Genetic studies show endometriosis is a complex, polygenic condition—not caused by a single gene. Adenomyosis shares some of these and has unique variants as well. Family history raises risk, and heritability is estimated around half, but genes act by subtly shifting pathways rather than determining destiny. Large genome-wide association studies (GWAS) have mapped dozens of risk loci near genes involved in estrogen signaling and response (ESR1, FSHB, GREB1), uterine development and decidualization (WNT4), cell adhesion and extracellular matrix remodeling (VEZT, FN1), and immune/inflammatory signaling.
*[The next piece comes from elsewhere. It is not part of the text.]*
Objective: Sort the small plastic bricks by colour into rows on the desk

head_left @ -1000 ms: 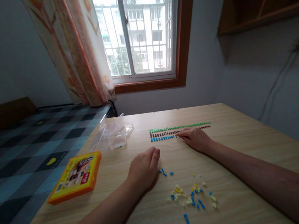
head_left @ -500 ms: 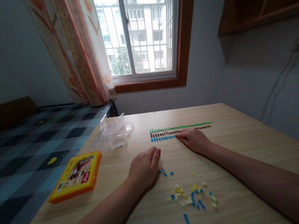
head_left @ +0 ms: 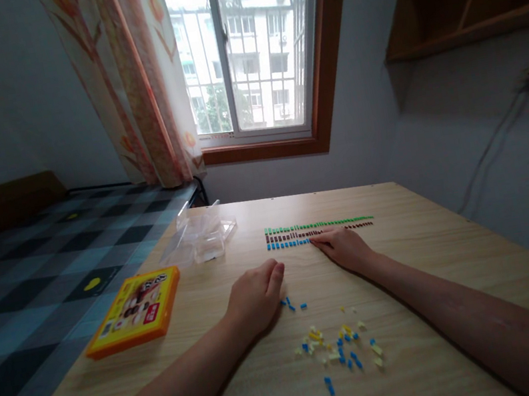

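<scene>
Three neat rows of tiny bricks lie on the wooden table [head_left: 430,251]: a green row [head_left: 319,224], a dark brown row [head_left: 286,237] and a short blue row [head_left: 287,245]. My right hand [head_left: 344,247] rests at the right end of the blue row, fingers pinched together on the tabletop; whatever sits under the fingertips is hidden. My left hand [head_left: 255,294] lies loosely curled on the table, holding nothing that shows, just left of three stray blue bricks [head_left: 292,304]. A scattered heap of blue and yellow bricks [head_left: 340,346] sits nearer to me.
A clear plastic box [head_left: 200,236] stands at the table's far left. An orange and yellow flat box [head_left: 134,311] lies at the left edge. A bed with a checked cover [head_left: 29,278] adjoins the table. Window, curtain and a wall shelf lie behind.
My right hand has crept slightly up and left along the blue row. The left hand has stayed put.
</scene>
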Tool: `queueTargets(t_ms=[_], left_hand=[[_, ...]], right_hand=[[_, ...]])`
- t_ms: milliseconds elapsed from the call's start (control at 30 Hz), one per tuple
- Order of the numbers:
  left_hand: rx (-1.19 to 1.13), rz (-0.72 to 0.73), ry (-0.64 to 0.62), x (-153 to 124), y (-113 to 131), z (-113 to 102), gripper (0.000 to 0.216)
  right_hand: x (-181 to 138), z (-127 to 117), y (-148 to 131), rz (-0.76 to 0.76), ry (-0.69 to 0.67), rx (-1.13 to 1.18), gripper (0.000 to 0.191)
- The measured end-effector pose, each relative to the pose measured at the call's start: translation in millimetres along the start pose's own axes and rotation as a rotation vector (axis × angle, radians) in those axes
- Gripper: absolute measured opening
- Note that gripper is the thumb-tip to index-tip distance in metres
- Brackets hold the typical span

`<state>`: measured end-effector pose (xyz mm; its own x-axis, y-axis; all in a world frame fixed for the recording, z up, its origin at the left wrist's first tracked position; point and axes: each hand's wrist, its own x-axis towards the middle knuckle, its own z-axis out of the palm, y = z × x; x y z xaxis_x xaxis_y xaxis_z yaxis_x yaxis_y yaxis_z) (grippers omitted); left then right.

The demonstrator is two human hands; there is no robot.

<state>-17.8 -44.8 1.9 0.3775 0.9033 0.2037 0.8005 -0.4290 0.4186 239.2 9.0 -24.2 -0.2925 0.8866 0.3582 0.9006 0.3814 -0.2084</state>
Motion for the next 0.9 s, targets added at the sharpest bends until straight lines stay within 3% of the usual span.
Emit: queueTargets(t_ms=[767,900], left_hand=[[0.048,0.002,-0.005,-0.5,2.9,-2.1,0.042],[0.039,-0.001,-0.001,-0.2,2.8,-2.5,0.041]], right_hand=[[-1.1,2.9,0.2,-0.043,0.058,0.014,0.029],[-7.0,-2.3,-7.1,-0.143,0.108,0.115,0.027]])
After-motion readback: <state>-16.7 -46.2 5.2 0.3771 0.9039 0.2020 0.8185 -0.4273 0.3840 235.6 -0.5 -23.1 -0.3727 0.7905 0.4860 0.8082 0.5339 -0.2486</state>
These insights help explain symptom variability and highlight targets for future non‑hormonal therapies, while guiding biomarker discovery and risk stratification research.


Readers learn how to interpret “risk genes,” why no single genetic test can diagnose endometriosis, and what emerging polygenic risk scores might offer as evidence matures. The focus is on "germline" risk (inherited variation), distinct from "somatic" mutations sometimes found in lesions. The focus of this section is on genetics research and its clinical implications, while pointing to adjacent, practical topics such as Biomarkers for test development, New Treatments for therapeutic translation, Diagnostics & Imaging for current diagnostic pathways, and Epidemiology for population-level patterns. Limited data suggest partial overlap but important differences in adenomyosis genetics; for clinical management of uterine disease, see Adenomyosis.

Is endometriosis hereditary?

Risk is much higher if a first‑degree relative is affected, and twin studies estimate heritability around 50%. Genetics increase susceptibility but do not guarantee disease or dictate severity; many people with endometriosis have no known family history.

Which genes have been implicated so far?

Genome‑wide studies (GWAS) identify many loci with small effects near genes such as WNT4, GREB1, ESR1, FSHB, VEZT, FN1, SYNE1, and IL1A. These point to hormone signaling, decidualization, extracellular matrix remodeling, and immune pathways rather than a single causative gene.

Can a genetic test diagnose endometriosis today?

No clinical genetic test or polygenic risk score is validated to diagnose endometriosis or replace evaluation. Diagnosis still relies on symptoms, exam, and targeted imaging; see Diagnostics & Imaging for how ultrasound and MRI guide care.

How might genetics change treatment?

By revealing disease pathways, genetics is informing non‑hormonal drug targets and precision approaches, but most options remain in research. Near‑term impacts will likely be risk stratification and biomarker development; see New Treatments for emerging therapies and trials.

Do genes interact with environment or microbiome?

Genes set baseline susceptibility, while factors like early menarche, menstrual characteristics, immune function, and microbiome patterns may influence whether disease manifests. Supportive strategies can help symptoms but do not change inherited risk; explore Nutrition and Gut Health for adjunctive care insights.